_Activity_
Transcribe only the lines of the listing below from the one holding "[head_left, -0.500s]" through the one holding "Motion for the", inclusive, without any change.
[[ Stored data, beginning ]]
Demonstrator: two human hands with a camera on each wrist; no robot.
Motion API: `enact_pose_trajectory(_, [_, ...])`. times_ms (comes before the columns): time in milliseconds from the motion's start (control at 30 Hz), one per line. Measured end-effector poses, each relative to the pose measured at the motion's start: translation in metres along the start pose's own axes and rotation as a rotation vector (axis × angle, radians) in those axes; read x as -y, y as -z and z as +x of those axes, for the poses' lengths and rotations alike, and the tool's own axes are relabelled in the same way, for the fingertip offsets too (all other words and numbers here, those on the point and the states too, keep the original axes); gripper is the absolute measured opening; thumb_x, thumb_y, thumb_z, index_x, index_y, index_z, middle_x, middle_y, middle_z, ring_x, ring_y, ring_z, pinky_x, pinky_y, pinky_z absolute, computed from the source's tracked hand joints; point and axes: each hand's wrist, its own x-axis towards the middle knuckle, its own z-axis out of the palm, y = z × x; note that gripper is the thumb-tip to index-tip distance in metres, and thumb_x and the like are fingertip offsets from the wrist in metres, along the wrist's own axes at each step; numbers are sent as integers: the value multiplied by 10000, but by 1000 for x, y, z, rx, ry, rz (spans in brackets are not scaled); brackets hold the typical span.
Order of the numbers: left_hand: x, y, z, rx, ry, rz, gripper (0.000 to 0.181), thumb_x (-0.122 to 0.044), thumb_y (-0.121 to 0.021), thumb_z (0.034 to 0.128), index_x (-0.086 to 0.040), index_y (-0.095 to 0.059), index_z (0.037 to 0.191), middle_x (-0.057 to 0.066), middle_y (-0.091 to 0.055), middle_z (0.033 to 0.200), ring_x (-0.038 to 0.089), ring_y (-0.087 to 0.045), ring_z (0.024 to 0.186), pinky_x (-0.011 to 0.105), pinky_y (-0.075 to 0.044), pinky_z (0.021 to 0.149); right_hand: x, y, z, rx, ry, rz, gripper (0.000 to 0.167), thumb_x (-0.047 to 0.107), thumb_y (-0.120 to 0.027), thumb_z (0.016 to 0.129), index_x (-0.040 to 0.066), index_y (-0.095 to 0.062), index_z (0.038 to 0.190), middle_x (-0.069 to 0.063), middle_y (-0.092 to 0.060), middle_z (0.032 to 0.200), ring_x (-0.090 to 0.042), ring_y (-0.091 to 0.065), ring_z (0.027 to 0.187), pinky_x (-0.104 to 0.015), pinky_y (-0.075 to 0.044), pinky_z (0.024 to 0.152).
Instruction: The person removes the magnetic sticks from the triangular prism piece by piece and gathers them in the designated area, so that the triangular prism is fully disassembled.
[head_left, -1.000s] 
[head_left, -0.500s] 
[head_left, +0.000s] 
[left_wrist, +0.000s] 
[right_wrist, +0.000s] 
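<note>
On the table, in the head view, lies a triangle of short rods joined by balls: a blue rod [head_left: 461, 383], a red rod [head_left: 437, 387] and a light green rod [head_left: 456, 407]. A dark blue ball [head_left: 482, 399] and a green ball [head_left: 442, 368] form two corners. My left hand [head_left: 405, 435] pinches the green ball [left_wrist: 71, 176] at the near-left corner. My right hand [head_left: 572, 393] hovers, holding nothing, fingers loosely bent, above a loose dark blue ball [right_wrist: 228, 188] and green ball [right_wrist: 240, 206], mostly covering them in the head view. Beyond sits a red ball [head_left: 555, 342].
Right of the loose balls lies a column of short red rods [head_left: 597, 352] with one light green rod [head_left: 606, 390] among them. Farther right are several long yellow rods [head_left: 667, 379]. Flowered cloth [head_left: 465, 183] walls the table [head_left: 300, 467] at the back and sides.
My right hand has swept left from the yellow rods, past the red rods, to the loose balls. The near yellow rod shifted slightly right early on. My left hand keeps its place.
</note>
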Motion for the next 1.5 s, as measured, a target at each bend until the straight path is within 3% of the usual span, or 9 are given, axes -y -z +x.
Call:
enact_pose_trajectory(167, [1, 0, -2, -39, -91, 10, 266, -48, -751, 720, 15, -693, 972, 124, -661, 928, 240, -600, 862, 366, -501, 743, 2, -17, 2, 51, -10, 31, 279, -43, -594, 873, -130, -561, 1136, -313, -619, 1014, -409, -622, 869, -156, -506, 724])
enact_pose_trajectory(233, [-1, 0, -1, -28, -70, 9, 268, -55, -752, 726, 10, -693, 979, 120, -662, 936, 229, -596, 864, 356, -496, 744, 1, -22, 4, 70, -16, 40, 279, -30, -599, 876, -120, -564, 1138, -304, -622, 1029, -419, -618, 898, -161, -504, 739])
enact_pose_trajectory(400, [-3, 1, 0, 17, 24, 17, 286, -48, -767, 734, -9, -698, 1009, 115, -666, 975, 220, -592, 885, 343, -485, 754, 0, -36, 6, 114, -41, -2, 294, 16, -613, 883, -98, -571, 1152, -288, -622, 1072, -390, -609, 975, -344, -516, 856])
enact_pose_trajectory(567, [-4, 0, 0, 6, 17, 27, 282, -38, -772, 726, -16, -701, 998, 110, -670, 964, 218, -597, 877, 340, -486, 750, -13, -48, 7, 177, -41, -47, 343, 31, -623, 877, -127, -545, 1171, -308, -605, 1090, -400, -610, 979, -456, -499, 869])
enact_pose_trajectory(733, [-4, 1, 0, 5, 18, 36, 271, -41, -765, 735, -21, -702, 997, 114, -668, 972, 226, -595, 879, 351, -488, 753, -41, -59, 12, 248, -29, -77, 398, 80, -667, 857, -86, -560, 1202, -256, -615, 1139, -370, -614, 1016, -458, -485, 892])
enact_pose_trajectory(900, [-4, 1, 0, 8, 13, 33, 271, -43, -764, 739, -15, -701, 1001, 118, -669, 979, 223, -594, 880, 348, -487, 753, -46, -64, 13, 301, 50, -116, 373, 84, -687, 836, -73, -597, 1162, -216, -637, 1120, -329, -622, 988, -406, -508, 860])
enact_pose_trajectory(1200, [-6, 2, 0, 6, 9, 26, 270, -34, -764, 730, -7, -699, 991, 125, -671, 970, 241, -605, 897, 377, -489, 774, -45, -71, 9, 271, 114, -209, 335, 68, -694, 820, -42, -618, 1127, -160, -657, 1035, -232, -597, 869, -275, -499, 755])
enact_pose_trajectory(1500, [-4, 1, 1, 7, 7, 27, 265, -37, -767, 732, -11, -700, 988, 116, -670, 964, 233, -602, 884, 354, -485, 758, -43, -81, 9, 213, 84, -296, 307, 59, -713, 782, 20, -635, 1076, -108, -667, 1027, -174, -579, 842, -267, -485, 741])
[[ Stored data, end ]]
_Answer section_
[head_left, -0.500s] 
[head_left, +0.000s] 
[left_wrist, +0.000s] 
[right_wrist, +0.000s] 
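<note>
On the table, in the head view, lies a triangle of short rods joined by balls: a blue rod [head_left: 461, 383], a red rod [head_left: 437, 387] and a light green rod [head_left: 456, 407]. A dark blue ball [head_left: 482, 399] and a green ball [head_left: 442, 368] form two corners. My left hand [head_left: 405, 435] pinches the green ball [left_wrist: 71, 176] at the near-left corner. My right hand [head_left: 572, 393] hovers, holding nothing, fingers loosely bent, above a loose dark blue ball [right_wrist: 228, 188] and green ball [right_wrist: 240, 206], mostly covering them in the head view. Beyond sits a red ball [head_left: 555, 342].
Right of the loose balls lies a column of short red rods [head_left: 597, 352] with one light green rod [head_left: 606, 390] among them. Farther right are several long yellow rods [head_left: 667, 379]. Flowered cloth [head_left: 465, 183] walls the table [head_left: 300, 467] at the back and sides.
My right hand has swept left from the yellow rods, past the red rods, to the loose balls. The near yellow rod shifted slightly right early on. My left hand keeps its place.
</note>
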Motion for the next 1.5 s, as measured, a target at each bend until the straight path is within 3% of the usual span, or 9 are given, axes -y -z +x.

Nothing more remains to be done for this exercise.